All test cases were performed.
14.10.1.1.1.1.1.1.3JCTVC-C267 Test results of transform skip flag and phase 2 VLC integration [W.-J. Chien, P. Chen, X. Wang, M. Karczewicz (Qualcomm)]
This contribution was not directly part of the planned TE12, but is sufficiently closely related to merit being considered together with it.
This contribution presented test results for Transform Skip flag (HHI_RQT_ROOT) under "Phase 2 LCEC VLC integration".
According to the simulation results, further investigations and testing should be conducted to indentify the interaction of the transform skip flag and the phase 2 VLC.
If we don't use the residual quadtree scheme, the proposed Phase 2 scheme was reported to provide a similar capability.
If we do use the residual quadtree scheme and the LCEC entropy coding, the proposed skip flag provides a benefit.
And the two schemes have roughly similar actual signaling.
LCEC phase 2 was something planned for integration in Geneva, but was integrated a bit late, and was asserted to have been intended as original Dresden output (based on JCTVC-A119). Similarly, the RQT_ROOT scheme with the skip flag was asserted to have been intended as original Dresden output as well (based on JCTVC-A116).
If we use the residual quadtree approach, it was suggested to use the transform skip flag with the RQT_ROOT scheme. This was agreed.
If we have LCEC entropy coding and don't use the residual quadtree approach, it was suggested to use the "Phase 2" scheme (not yet reviewed). – further discussion of this avenue did not appear necessary.
14.10.1.1.1.1.1.1.4JCTVC-C185 Recent improvements of the low complexity entropy coder (LCEC) in TMuC [A. Fuldseth (Cisco), A. Hallapuro, K. Ugur, J. Lainema (Nokia)]
This contribution was not directly part of the planned TE12, but is sufficiently closely related to merit being considered together with it.
This contribution reports on recent improvements of the low complexity entropy coder (LCEC) in the Test Model under Consideration (TMuC) context.
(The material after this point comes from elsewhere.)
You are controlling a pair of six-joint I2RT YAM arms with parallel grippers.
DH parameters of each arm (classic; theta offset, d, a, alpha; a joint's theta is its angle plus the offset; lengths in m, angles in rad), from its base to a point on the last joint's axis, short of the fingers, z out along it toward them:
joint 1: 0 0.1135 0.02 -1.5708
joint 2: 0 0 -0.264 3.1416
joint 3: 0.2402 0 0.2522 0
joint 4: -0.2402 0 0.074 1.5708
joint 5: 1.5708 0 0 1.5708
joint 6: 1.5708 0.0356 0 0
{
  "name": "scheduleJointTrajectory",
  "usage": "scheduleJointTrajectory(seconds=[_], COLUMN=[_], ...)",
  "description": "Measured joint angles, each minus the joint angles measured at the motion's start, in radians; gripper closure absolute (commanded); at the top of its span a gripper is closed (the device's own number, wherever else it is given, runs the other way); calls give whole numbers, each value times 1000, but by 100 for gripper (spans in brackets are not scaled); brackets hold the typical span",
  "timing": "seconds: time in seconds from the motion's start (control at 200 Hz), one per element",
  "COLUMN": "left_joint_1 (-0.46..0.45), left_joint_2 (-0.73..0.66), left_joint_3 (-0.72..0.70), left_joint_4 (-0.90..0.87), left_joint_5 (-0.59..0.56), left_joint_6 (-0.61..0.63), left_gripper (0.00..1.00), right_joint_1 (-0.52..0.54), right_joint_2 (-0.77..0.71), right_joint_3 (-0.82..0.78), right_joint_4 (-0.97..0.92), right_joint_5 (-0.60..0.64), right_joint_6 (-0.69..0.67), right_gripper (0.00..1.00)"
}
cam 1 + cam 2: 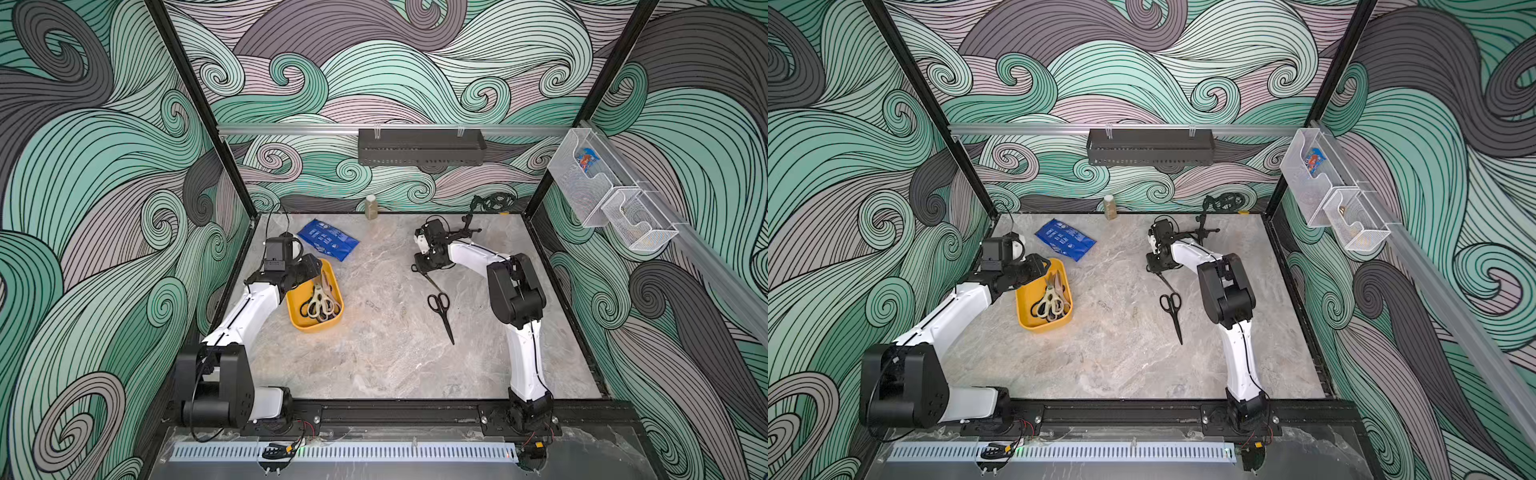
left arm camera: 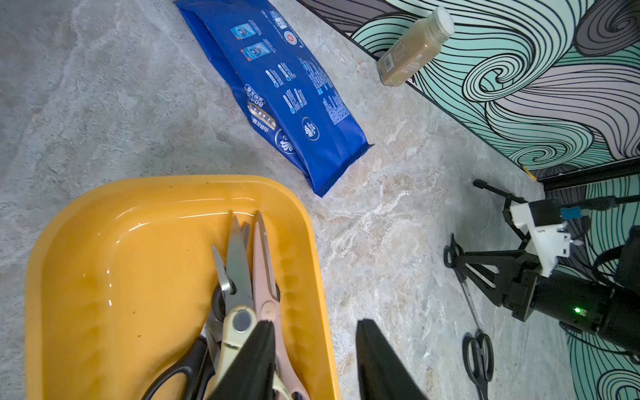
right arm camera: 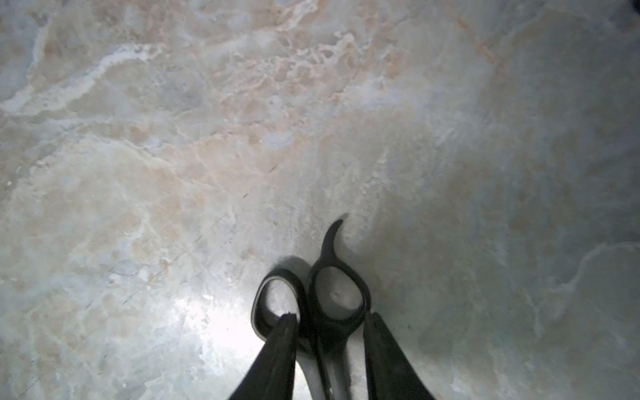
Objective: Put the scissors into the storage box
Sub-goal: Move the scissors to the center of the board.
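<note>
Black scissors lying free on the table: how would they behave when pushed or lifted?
The black scissors look rigid and lie flat, blades closed, so a push would probably slide them over the smooth marbled table, not roll them. Lifted by the handle loops, the long thin blades might swing downward.

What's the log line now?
left gripper open over storage box; right gripper around black scissors, grip unclear; boxed: cream shears, pink scissors; loose: second black scissors

The right wrist view crops the black scissors (image 3: pixel 313 311) at the blades.
</note>
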Motion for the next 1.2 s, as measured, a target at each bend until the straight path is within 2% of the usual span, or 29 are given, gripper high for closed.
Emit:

The low complexity entropy coder (LCEC), based on the JCTVC-A119 HEVC CfP proposal has been adopted into TMuC as described in JCTVC-B205. This has reportedly proved to be a challenging task, especially since the coding structures of the two algorithms are quite different. In particular, the side information parameters of JCTVC-A119 could not be directly mapped to the side information parameters of TMuC and the strategy of JCTVC-A119 had to be modified as appropriate.
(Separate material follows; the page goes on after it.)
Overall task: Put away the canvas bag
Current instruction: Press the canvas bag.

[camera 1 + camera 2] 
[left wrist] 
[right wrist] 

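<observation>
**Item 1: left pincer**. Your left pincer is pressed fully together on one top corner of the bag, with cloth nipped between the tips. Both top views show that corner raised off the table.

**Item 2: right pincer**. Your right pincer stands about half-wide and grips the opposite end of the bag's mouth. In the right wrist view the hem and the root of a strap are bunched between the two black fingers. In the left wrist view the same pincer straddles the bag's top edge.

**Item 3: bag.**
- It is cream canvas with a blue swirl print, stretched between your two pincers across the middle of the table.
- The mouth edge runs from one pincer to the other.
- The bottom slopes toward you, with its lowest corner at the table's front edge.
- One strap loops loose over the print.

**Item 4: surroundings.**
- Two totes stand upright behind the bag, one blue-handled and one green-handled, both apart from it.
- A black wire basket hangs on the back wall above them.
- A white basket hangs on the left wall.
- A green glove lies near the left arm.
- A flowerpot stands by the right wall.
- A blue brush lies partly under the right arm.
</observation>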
LCEC has been integrated into the TMuC software in four phases:
-
Phase 0: TMuC v0.1, preliminary version provided by Samsung/BBC.
-
Phase 1: TMuC v0.7, used as anchor in TE12 low complexity configurations,
(including the PIPE vs. LCEC experiment).
-
Phase 2: TMuC v0.7.4, disabled by default, but evaluated as part of TE12.
-
Phase 3: Recent improvements not integrated in the official TMuC software.
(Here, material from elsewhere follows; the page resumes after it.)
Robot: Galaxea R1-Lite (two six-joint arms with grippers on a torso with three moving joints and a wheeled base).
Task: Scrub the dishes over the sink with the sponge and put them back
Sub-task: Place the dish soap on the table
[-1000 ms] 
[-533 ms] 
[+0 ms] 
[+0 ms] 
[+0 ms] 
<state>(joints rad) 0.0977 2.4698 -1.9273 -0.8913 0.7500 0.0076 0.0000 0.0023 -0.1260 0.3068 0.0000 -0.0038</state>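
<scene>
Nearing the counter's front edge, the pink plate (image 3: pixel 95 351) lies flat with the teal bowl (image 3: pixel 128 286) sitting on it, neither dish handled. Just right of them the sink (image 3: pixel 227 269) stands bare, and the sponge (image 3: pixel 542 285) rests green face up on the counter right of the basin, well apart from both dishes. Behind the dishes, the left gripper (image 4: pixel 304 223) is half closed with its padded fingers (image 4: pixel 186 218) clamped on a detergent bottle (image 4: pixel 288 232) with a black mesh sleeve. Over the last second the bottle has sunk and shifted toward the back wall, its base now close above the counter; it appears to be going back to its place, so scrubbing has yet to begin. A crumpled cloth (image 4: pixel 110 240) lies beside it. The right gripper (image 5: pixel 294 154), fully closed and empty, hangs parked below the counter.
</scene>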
In this document, BD-Rate results for LCEC phase 2 and phase 3 relative to phase 1 were provided. Also, results with and without residual quad tree (RQT) and the transform skip flag (HHI_RQT_ROOT) were reported. The reason is that significant side information parameters such as coded block flag (cbf) are treated differently dependent on the values of these RQT parameters. Finally, a comparison between PIPE and LCEC was given.
The Class E sequences reportedly benefit substantially from the proposed scheme.
The gap between LCEC (as proposed) and PIPE was reported to be approximately 10%.
No cross verification of "phase 3" had been done at this point – see TE12 entropy coding testing.
14.10.2MDDT and ROT
14.10.2.1.1.1.1.1.1JCTVC-C136 TE12.4: Mode dependent directional transform (MDDT) test (off vs. on) by HKUST [X. Zhang (HKUST)]
This contribution reported coding performance tests of MDDT according to Tool Experiment 12 JCTVC-B312. Some difficulties were reported in completing the testing process. Incomplete test results were presented for this reason.
0.7.0 software was used.
When MDDT is disabled in the software, ROT is enabled for all block sizes.
When MDDT is enabled in the software, ROT is enabled on some block sizes but not others.
(ROT was integrated first – when MDDT was later integrated, since it applied only to smaller block sizes, the MDDT enabling switch was designed to revert to the prior ROT behavior when MDDT is off.)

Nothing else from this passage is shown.